■ About this exercise: Nothing but a verbatim copy of the data, minus the images, should be returned.

──────── Dataset excerpt ────────

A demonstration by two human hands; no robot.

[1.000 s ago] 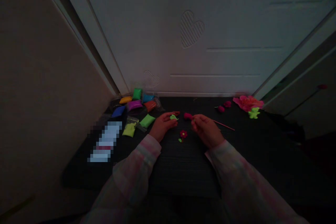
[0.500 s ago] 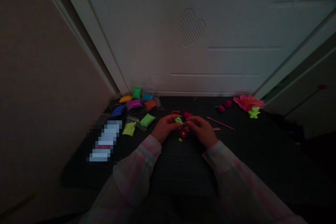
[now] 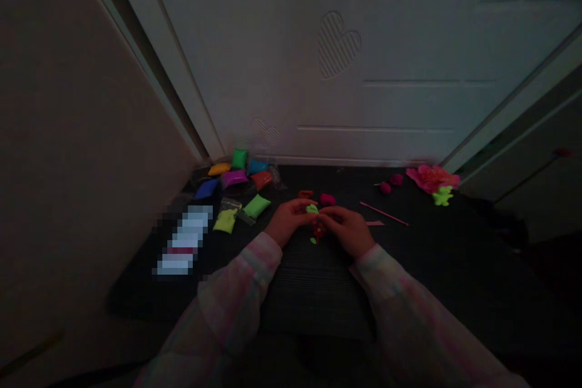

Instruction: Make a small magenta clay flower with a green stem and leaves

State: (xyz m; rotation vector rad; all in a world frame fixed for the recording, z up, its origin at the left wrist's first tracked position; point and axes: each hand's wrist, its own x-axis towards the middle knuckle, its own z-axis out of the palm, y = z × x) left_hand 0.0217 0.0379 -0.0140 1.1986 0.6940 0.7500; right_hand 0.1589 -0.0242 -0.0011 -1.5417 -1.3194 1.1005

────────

■ Answer:
A demonstration by two human hands; no robot.

[1.000 s ago] 
[0.500 s ago] 
[now] 

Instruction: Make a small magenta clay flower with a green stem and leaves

State: (xyz m; rotation vector rad; all in a world frame fixed for the recording, z up, its origin at the left wrist's first tracked position; point and axes: each hand's wrist, its own x-axis towards the middle knuckle, its own z-axis out of the palm, y = z × x) left_hand 0.0217 0.0379 -0.0140 1.1986 0.6940 0.7500; right_hand 0.1589 -0.0242 -0.0011 -1.5417 -1.3194 1.1005

The output has nothing more to it.